# [Directions for this task]
With nothing added or dropped, copy the data that follows exactly.

Segment Start: Information supplied

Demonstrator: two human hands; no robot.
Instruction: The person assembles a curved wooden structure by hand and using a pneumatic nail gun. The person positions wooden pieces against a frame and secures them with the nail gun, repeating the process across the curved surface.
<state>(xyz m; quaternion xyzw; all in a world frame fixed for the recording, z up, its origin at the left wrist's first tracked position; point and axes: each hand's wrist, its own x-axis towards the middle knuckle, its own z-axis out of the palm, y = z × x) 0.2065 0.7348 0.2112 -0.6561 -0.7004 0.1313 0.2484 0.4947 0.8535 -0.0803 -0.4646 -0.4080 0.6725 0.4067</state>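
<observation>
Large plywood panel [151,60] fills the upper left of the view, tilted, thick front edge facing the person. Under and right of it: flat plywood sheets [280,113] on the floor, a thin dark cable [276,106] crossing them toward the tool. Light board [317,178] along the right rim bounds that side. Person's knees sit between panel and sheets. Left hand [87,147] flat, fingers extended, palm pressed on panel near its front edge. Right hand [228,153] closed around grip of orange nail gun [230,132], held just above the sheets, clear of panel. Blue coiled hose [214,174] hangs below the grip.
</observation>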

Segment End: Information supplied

# [Answer below]
Demonstrator: two human hands; no robot.
Instruction: The person assembles a curved wooden structure by hand and using a pneumatic nail gun. The person positions wooden pieces against a frame and secures them with the nail gun, repeating the process across the curved surface.
<state>(xyz m; quaternion xyzw; all in a world frame fixed for the recording, z up, its origin at the left wrist's first tracked position; point and axes: each hand's wrist, its own x-axis towards the middle knuckle, its own z-axis out of the palm, y = z × x) 0.2065 0.7348 0.2112 -0.6561 -0.7004 0.1313 0.2484 0.4947 0.8535 -0.0803 -0.4646 -0.4080 0.6725 0.4067</state>
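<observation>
Large plywood panel [151,60] fills the upper left of the view, tilted, thick front edge facing the person. Under and right of it: flat plywood sheets [280,113] on the floor, a thin dark cable [276,106] crossing them toward the tool. Light board [317,178] along the right rim bounds that side. Person's knees sit between panel and sheets. Left hand [87,147] flat, fingers extended, palm pressed on panel near its front edge. Right hand [228,153] closed around grip of orange nail gun [230,132], held just above the sheets, clear of panel. Blue coiled hose [214,174] hangs below the grip.
</observation>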

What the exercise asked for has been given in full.